# PROBLEM TO SOLVE:
Repeat only the lines below that run from the line with "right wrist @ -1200" to the line with "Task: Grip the", ends included; skip every picture.

Data excerpts
:::::
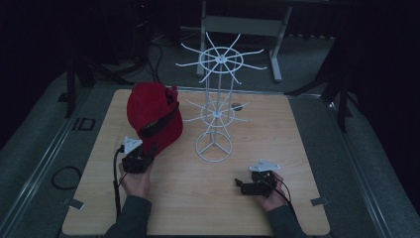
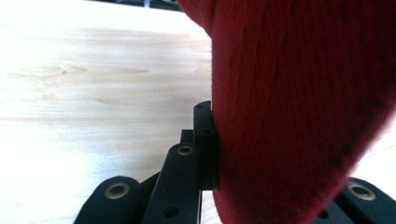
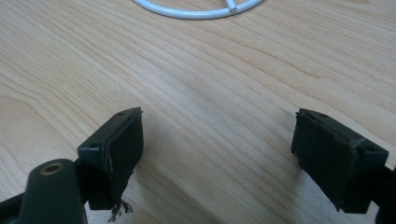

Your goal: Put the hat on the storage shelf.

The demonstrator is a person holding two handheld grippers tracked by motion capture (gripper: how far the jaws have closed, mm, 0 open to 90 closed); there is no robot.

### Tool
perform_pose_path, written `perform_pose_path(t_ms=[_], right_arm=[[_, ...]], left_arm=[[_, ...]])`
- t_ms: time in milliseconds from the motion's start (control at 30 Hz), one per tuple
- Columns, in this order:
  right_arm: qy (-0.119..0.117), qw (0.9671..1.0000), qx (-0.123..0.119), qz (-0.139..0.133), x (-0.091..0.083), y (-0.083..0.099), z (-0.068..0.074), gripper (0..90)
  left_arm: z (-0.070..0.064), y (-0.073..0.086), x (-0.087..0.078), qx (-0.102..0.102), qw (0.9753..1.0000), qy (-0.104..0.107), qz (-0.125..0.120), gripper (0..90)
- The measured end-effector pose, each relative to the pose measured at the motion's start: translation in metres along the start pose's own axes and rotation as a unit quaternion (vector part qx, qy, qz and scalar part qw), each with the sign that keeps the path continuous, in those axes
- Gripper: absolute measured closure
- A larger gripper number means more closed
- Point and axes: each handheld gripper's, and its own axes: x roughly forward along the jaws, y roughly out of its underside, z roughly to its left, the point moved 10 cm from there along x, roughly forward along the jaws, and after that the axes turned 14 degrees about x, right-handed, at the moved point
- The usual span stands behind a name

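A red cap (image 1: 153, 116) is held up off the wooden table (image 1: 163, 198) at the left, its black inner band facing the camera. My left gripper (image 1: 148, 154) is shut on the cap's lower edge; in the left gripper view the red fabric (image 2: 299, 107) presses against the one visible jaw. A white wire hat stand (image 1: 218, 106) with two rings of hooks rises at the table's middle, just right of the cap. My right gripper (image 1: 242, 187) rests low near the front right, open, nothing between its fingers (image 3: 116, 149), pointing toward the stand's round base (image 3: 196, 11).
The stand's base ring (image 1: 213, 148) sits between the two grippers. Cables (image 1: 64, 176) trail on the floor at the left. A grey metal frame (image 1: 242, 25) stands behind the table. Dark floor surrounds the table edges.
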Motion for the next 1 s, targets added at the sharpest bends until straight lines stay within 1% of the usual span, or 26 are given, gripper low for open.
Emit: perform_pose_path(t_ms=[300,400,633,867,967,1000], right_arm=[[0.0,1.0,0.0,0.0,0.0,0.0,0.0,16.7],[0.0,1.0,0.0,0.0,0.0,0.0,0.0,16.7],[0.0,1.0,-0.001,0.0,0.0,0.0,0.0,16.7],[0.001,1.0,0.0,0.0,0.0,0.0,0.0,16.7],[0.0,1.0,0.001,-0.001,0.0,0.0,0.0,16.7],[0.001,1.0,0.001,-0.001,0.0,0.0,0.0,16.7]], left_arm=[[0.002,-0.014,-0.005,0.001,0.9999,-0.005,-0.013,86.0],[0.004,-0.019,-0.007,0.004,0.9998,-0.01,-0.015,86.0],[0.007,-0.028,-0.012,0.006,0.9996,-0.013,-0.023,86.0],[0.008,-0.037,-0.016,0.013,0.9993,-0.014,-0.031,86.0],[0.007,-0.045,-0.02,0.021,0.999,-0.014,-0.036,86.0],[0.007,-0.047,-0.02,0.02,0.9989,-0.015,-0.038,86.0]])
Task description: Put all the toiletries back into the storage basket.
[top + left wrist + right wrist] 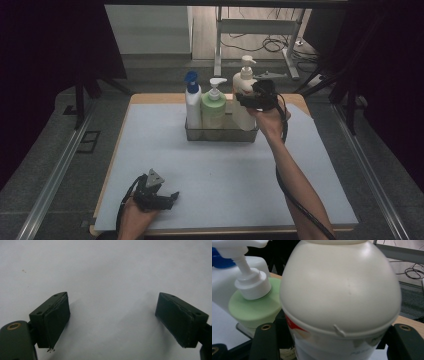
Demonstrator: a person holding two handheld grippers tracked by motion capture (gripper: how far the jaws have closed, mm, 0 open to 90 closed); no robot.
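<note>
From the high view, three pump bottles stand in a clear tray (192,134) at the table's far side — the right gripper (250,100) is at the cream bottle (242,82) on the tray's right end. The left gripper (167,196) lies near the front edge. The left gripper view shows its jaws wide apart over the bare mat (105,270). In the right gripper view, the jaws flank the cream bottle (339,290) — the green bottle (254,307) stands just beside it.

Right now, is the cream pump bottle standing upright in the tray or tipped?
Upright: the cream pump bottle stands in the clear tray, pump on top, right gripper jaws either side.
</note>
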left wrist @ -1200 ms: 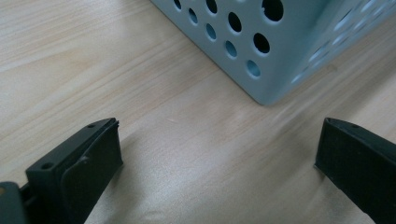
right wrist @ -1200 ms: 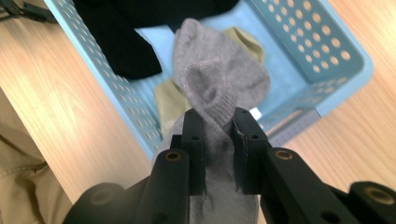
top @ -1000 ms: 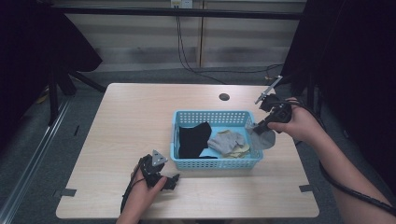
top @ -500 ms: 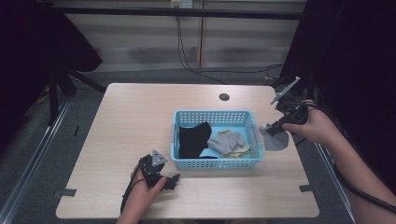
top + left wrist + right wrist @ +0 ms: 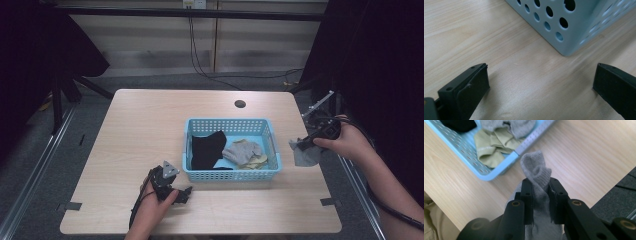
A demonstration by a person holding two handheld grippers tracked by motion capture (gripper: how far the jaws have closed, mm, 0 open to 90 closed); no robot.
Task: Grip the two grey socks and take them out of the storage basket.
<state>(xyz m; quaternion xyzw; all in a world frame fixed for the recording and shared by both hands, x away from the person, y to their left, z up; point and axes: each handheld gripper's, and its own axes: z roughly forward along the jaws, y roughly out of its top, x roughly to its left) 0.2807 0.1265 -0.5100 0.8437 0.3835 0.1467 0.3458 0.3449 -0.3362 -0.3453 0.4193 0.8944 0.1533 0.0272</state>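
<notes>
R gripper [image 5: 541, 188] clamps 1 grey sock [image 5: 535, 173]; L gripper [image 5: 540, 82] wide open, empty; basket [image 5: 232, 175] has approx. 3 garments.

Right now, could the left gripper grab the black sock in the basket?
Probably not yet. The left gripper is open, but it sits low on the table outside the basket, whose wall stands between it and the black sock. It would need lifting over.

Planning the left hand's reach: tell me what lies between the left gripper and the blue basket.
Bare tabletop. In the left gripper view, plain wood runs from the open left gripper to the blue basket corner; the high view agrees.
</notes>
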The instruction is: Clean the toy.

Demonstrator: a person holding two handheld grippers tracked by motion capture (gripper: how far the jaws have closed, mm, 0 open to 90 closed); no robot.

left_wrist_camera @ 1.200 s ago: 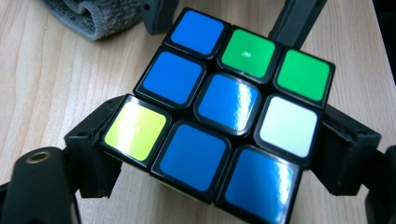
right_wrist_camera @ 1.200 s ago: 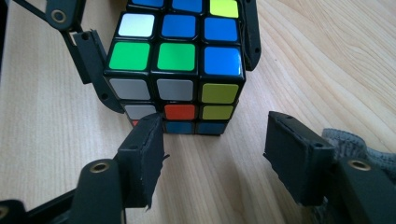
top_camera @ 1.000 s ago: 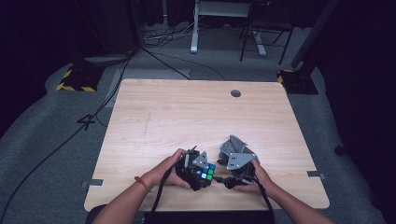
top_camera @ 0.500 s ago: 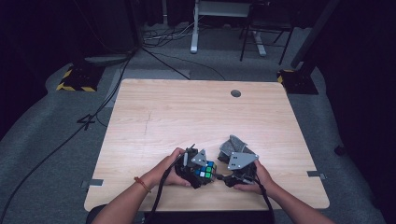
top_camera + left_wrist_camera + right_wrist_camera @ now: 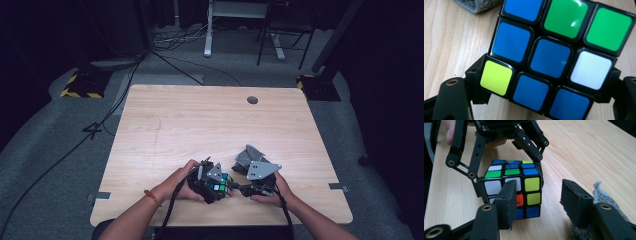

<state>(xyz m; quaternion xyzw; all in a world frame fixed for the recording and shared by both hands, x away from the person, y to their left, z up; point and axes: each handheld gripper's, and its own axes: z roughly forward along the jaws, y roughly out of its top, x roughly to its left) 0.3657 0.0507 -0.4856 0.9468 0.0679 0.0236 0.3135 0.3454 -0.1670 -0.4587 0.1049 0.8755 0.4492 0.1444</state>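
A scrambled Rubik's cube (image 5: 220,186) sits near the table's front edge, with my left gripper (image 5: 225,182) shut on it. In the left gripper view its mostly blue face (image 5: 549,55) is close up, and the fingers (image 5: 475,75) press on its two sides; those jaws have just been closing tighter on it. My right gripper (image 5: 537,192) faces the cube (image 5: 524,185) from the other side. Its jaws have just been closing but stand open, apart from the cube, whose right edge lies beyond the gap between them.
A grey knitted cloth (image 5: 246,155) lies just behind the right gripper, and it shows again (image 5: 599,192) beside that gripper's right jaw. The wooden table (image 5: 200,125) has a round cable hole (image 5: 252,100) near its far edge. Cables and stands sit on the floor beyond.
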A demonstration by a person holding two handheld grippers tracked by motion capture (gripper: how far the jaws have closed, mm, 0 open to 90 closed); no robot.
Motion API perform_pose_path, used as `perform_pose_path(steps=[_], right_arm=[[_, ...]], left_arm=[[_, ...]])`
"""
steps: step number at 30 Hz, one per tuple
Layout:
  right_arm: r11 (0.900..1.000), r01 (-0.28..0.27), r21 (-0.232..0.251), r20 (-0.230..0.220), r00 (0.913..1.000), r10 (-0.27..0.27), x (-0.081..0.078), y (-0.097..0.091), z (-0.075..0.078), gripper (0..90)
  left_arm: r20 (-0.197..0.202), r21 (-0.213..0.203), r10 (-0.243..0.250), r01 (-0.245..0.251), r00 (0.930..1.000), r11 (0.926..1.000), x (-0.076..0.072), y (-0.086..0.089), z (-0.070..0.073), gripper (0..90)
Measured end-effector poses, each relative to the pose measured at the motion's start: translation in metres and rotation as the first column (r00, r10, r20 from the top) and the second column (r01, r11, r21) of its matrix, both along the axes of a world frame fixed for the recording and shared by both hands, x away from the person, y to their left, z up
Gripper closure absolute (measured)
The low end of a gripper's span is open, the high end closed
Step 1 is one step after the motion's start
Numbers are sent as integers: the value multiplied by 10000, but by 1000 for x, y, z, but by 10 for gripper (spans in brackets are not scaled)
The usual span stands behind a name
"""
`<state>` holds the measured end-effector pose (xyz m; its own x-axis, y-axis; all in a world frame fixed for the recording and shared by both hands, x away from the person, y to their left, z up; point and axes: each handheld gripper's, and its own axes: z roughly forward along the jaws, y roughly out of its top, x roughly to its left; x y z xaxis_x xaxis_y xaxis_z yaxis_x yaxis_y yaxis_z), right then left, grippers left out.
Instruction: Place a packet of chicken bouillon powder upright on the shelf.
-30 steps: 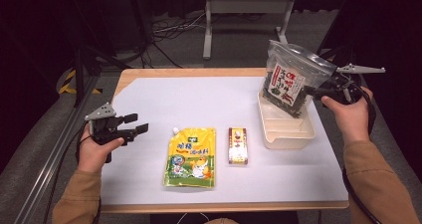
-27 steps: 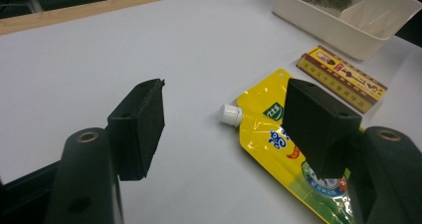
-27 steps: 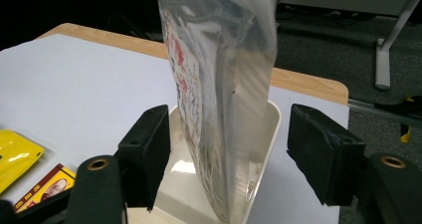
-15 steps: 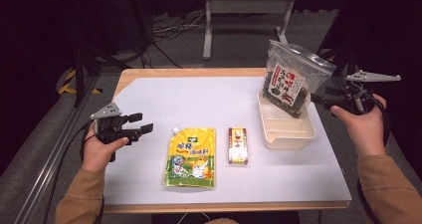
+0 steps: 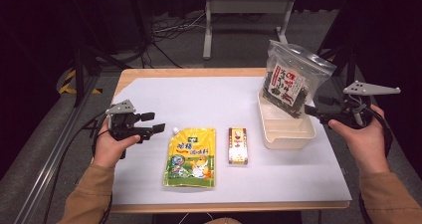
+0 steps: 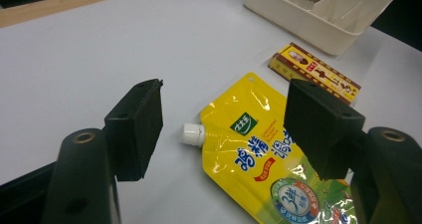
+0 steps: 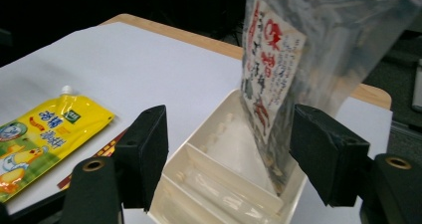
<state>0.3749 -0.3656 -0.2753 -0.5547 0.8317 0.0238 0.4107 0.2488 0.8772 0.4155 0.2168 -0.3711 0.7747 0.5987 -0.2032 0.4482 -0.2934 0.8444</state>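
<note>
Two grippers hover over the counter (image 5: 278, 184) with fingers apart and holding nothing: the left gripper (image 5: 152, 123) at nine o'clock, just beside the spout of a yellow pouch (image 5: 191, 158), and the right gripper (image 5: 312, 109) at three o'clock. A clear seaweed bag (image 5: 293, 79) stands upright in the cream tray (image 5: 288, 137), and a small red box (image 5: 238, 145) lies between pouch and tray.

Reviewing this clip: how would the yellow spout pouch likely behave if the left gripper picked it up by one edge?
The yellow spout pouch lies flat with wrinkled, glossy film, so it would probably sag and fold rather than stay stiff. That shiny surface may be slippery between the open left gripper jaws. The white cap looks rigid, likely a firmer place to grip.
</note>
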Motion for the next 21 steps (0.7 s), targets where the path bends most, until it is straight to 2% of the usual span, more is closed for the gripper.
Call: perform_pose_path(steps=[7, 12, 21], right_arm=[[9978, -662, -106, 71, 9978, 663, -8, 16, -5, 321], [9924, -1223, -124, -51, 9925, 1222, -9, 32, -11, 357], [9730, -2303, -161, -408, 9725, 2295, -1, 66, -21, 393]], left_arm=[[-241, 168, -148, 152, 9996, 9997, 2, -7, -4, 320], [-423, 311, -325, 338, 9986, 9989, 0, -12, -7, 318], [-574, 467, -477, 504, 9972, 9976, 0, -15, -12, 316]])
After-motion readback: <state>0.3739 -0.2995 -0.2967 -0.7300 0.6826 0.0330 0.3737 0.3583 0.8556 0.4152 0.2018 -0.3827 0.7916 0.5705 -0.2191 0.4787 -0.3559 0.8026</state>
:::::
# REPLY:
right wrist @ -1200 ms: 
top @ -1000 ms: 
top @ -500 ms: 
top + left wrist + right wrist @ +0 ms: 
A demonstration by a person holding two handheld grippers tracked by motion capture (gripper: how far the jaws have closed, mm, 0 open to 90 closed); no robot.
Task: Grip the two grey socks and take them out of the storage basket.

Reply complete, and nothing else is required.